Now getting to the iMac versus Mac Pro decision, after this experience I don’t want to buy another iMac again, unless the tear-downs show that the machines become serviceable again. But given Apple’s design inclinations, I doubt that will ever happen. Using adhesives and other one-way methods for assembly may be a good choice for disposable items. However for something with an otherwise long usable life but with a limited three-year maximum warranty, serviceability should be an integral part of the design. And I don’t think the current iMacs fit that description.

And there’s one other risk with the iMac, namely the tightness of internal components in regards to heat buildup. I know that each new chip generation brings lower power usage, but as long as there is still a fan in the machine there is the potential for dust accumulation. And ultimately I think that’s what happened to my iMac; when I opened it up there were clearly airflow restrictions caused by dust, which eventually caused the solder failure on the video card. The machine is not in a particularly dusty environment, but when Apple tests them before production I doubt they have multiple year’s worth of dust coating the heatsinks, etc. There’s only so much one can do with compressed air during routine cleaning so this is an intrinsic problem with the slim planar design.

This is why my next machine will be a Mac Pro. I don’t necessarily need all the processing power (although it’s certainly nice to have), but I have historically kept my machines for around six years before replacement, and I don’t want its life cut short because of premature heat failure and/or lack of serviceability. The Mac Pro, even with its flaws, holds out the possibility that its life can be extended by those inclined to get under the hood. The iMac, on the other hand, is a ticking bomb sealed inside a locked aluminum showcase.

MPG: My unease about the iMac as a 'pro' machine captured with some fascinating real-world repair experience.

Dust is indeed major concern over time, as it kills electronics. What if the environment is even a little dusty where killer dust' could accumulate in as short as few months with steady usage where the fans run heavily? My office is not particularly dusty, but it’s rather obvious that there is a lot more dust than one might think—just look any place the vacuum cleaner doesn’t normally reach, like under a few computer cables under my desk. The Mac Pro is easy to clean off any accumulated dust; the iMac is hopeless.

All of the above and more are why MPG has long recommended the Mac Pro as the only serious machine, that is, one that sees moderate to heavy use every day.

What does it say about commitment to 'green' or 'sustainable' products to build computers whose life is virtually guaranteed to be shorter than it could be?

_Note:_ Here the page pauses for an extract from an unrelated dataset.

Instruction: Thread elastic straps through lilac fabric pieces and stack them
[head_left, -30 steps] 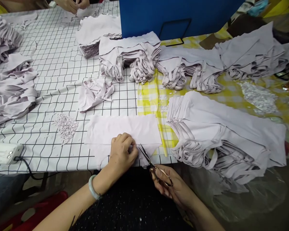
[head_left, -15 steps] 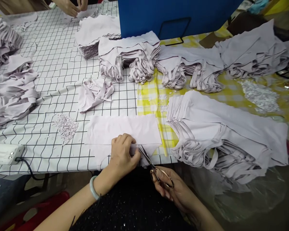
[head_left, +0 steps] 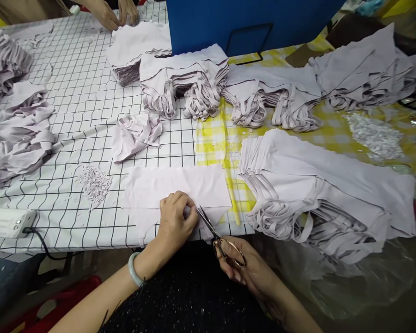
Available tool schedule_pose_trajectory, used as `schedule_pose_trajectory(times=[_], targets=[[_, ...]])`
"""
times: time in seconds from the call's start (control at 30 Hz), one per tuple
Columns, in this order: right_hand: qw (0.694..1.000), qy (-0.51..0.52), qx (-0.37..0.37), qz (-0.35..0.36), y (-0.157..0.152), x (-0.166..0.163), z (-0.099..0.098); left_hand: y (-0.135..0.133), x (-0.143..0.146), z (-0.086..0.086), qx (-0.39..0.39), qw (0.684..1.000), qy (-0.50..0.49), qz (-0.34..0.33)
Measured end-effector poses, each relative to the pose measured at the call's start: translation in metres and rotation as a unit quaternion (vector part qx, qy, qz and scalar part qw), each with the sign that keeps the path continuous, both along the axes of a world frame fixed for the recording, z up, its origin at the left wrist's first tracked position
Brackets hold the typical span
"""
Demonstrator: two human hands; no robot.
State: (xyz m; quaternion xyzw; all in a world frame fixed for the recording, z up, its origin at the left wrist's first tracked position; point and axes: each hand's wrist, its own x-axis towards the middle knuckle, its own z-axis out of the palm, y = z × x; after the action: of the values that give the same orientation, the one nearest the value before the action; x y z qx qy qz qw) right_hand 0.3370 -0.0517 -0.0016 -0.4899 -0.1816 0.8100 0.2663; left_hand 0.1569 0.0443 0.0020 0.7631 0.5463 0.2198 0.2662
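Observation:
A pale lilac garment piece (head_left: 180,185) lies flat at the near edge of the grid-patterned table. My left hand (head_left: 176,218) is closed, pinching the fabric's near edge. My right hand (head_left: 247,270) grips rose-gold scissors (head_left: 215,233) by the handles, below the table edge. The blades are slightly apart, their tips at the fabric right beside my left fingers. A pale green bangle (head_left: 134,271) circles my left wrist.
Stacks of lilac garments with straps: back centre (head_left: 183,76), right (head_left: 326,185), far right (head_left: 364,74), left (head_left: 17,134). A crumpled piece (head_left: 135,134) and a heap of trimmings (head_left: 94,181) lie nearby. A white power strip (head_left: 7,223) sits left. Another person's hands (head_left: 114,13) work at the far edge by a blue box (head_left: 249,18).
The scissor blades have shifted a little and opened slightly against the fabric edge. The other person's hands at the far edge moved right onto the stack.

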Motion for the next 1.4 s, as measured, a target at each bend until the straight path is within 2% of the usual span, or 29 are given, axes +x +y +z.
schedule_pose_trajectory(times=[0.2,0.43,1.4], targets=[[1.0,0.004,-0.005,0.006,0.004,-0.002,0.0,0.0,-0.001,0.001,-0.022,0.999,-0.022,0.011],[1.0,0.015,-0.01,0.007,0.007,-0.009,-0.001,-0.001,-0.002,-0.003,-0.007,0.999,-0.052,0.008],[0.999,-0.047,0.009,0.012,0.007,-0.018,-0.001,0.0,-0.006,0.0,-0.041,0.997,-0.061,-0.015]])
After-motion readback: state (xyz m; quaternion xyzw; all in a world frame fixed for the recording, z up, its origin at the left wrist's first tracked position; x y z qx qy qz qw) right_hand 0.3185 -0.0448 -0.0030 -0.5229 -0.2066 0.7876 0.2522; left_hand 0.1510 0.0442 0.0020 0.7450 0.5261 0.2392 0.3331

THAT aspect of environmental impact is ignored by Apple in the context of the whole 'green' discussion (see below). It’s a form of dishonesty, half truths about environmental impact: if a machine is designed so that it can reasonably be expected to run for 6 years instead of 3 (mean time to failure), all this puffery is just that. Particularly when the computing power of today’s iMac 5K is ample for at least 5 to 7 years—heck my kids are using 5-year-old laptops and they are much less powerful.

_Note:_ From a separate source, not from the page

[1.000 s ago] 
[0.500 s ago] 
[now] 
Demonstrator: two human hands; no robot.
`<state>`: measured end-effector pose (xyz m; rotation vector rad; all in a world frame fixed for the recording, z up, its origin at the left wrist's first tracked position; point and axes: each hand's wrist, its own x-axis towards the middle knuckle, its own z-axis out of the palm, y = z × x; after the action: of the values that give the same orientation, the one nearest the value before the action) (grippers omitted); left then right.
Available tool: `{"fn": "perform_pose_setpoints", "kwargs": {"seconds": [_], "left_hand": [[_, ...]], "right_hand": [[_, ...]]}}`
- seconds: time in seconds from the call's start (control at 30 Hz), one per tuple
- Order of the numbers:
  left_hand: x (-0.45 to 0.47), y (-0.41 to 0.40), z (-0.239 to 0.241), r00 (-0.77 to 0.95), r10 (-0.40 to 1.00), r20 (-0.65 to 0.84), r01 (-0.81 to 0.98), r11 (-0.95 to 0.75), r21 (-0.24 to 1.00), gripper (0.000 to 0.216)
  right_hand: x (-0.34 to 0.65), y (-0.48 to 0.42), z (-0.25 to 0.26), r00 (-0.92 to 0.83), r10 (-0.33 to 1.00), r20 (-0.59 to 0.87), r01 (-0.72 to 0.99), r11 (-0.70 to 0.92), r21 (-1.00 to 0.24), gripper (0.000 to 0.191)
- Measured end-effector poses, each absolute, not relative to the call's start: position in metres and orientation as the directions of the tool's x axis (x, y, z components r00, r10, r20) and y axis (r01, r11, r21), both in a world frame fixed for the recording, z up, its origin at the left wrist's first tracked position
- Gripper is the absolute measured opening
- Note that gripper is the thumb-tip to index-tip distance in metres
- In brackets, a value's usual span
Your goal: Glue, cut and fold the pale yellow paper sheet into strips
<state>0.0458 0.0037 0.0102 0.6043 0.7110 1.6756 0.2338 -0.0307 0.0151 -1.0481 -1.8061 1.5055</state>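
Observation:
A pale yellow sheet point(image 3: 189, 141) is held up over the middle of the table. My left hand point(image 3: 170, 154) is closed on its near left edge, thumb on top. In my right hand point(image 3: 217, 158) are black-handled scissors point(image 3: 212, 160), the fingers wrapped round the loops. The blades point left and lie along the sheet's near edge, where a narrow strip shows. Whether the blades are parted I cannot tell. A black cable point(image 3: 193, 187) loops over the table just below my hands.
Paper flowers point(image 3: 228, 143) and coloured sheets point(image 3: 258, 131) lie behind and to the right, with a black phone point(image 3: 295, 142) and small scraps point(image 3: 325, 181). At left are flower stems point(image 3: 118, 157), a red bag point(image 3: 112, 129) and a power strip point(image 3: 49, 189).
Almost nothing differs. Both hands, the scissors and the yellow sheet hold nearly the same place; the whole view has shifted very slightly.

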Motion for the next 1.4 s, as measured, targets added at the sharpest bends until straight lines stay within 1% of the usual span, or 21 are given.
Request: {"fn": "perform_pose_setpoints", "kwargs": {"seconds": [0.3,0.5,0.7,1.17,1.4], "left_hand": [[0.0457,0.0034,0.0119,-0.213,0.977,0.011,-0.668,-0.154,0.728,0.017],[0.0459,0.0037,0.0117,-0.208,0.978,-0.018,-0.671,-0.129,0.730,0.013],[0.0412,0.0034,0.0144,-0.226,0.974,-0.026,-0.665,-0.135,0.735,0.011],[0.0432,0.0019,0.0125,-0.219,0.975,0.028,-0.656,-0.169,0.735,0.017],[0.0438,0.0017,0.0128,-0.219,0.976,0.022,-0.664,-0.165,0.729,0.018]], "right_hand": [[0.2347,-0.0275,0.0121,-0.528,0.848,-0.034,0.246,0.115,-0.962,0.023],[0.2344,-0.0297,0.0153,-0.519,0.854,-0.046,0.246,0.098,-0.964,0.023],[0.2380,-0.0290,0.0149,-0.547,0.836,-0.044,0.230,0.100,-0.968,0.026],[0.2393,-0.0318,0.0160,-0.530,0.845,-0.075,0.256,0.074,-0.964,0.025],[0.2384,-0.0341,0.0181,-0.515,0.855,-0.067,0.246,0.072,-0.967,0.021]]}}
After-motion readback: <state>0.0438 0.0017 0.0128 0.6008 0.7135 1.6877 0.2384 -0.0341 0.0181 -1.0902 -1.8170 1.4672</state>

Lifespan? Disposable computers cause the creation of new ones, which have infinitely more environmental impact than having to buy a new one because of premature failure. No mention of lifespan here:

And it has earned the highest rating of Gold from EPEAT, which evaluates the environmental impact of a product based on how recyclable it is, how much energy it uses, and how it’s designed and manufactured.* iMac achieved a Gold rating from EPEAT in the U.S. and Canada.